Chi, invece, come il ricco agricoltore della parabola evangelica, pensa di poter assicurare la propria vita mediante il possesso dei soli beni materiali, in realtà si illude: essa gli sta sfuggendo, ed egli ne resterà ben presto privo, senza essere arrivato a percepirne il vero significato: «Stolto, questa notte stessa ti sarà richiesta la tua vita. E quello che hai preparato di chi sarà?» ( [link] Lc 12, 20).

 

33. È nella vita stessa di Gesù, dall'inizio alla fine, che si ritrova questa singolare «dialettica» tra l'esperienza della precarietà della vita umana e l'affermazione del suo valore. Infatti, la precarietà segna la vita di Gesù fin dalla sua nascita. Egli trova certamente l'accoglienza dei giusti, che si uniscono al «sì» pronto e gioioso di Maria (cf.  [link] Lc 1, 38).

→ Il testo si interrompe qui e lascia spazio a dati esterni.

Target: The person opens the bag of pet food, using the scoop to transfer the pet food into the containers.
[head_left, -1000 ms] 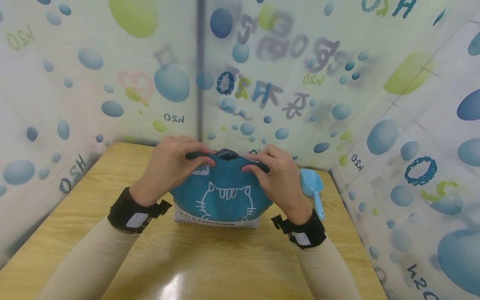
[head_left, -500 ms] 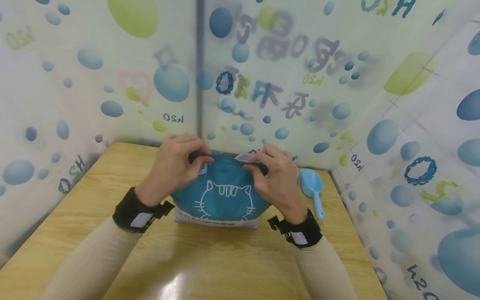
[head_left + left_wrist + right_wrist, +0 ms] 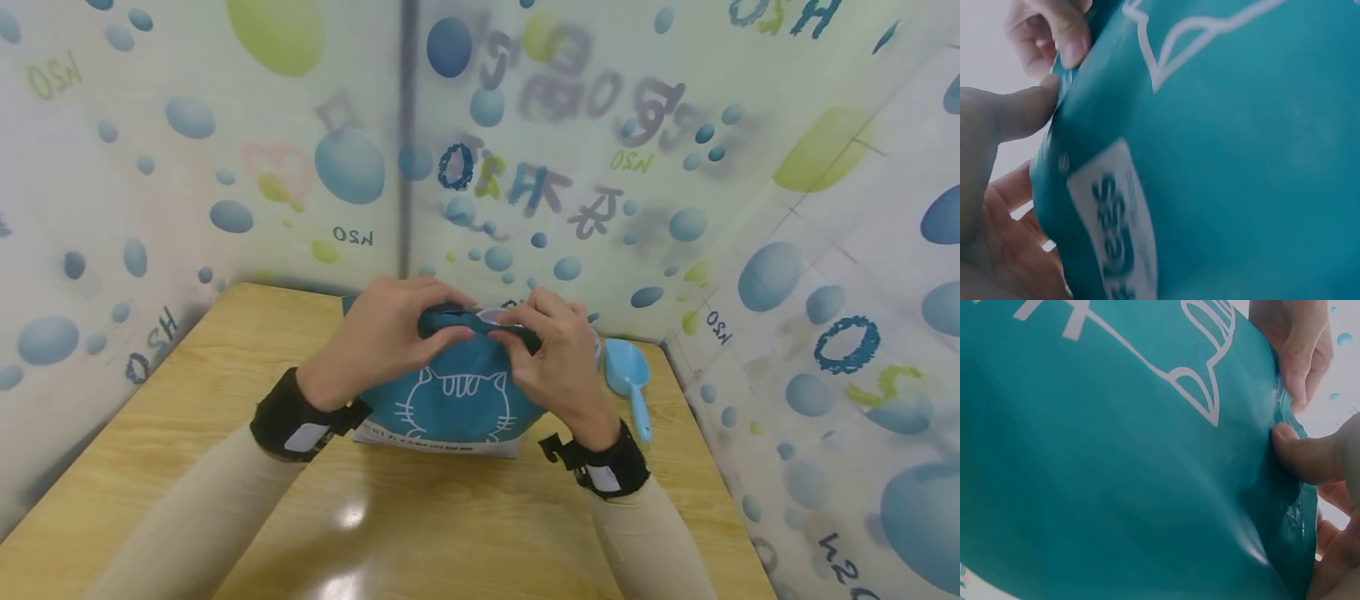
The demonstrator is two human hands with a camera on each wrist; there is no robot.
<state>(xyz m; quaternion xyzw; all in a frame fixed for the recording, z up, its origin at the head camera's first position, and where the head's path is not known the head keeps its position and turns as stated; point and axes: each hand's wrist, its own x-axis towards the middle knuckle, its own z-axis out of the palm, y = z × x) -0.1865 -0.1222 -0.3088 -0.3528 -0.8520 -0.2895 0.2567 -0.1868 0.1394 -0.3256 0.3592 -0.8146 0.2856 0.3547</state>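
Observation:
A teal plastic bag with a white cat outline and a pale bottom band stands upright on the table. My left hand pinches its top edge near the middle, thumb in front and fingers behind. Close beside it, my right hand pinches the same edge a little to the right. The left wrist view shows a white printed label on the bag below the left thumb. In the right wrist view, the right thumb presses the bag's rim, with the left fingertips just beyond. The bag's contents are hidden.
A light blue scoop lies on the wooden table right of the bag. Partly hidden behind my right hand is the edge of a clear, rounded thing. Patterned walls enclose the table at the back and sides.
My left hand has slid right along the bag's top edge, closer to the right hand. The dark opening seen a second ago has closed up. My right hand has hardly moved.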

Ma c'è anche, da subito, il rifiuto di un mondo che si fa ostile e cerca il bambino «per ucciderlo» ( [link] Mt 2, 13), oppure resta indifferente e disattento al compiersi del mistero di questa vita che entra nel mondo: «non c'era posto per loro nell'albergo» ( [link] Lc 2, 7). Proprio dal contrasto tra le minacce e le insicurezze da una parte e la potenza del dono di Dio dall'altra, risplende con maggior forza la gloria che si sprigiona dalla casa di Nazaret e dalla mangiatoia di Betlemme: questa vita che nasce è salvezza per l'intera umanità (cf.  [link] Lc 2, 11).

Contraddizioni e rischi della vita vengono assunti pienamente da Gesù: «da ricco che era, si è fatto povero per voi, perché voi diventaste ricchi per mezzo della sua povertà» ( [link] 2 Cor 8, 9). La povertà, di cui parla Paolo, non è solo spogliamento dei privilegi divini, ma anche condivisione delle condizioni più umili e precarie della vita umana (cf.  [link] Fil 2, 6-7). Gesù vive questa povertà lungo tutto il corso della sua vita, fino al momento culminante della Croce: «umiliò se stesso facendosi obbediente fino alla morte e alla morte di croce. Per questo Dio l'ha esaltato e gli ha dato il nome che è al di sopra di ogni altro nome» ( [link] Fil 2, 8-9). È proprio nella sua morte che Gesù rivela tutta la grandezza e il valore della vita, in quanto il suo donarsi in croce diventa fonte di vita nuova per tutti gli uomini (cf.  [link] Gv 12, 32). In questo peregrinare nelle contraddizioni e nella stessa perdita della vita, Gesù è guidato dalla certezza che essa è nelle mani del Padre. Per questo sulla Croce può dirgli: «Padre nelle tue mani consegno il mio spirito» ( [link] Lc 23, 46), cioè la mia vita. Davvero grande è il valore della vita umana se il Figlio di Dio l'ha assunta e l'ha resa luogo nel quale la salvezza si attua per l'intera umanità!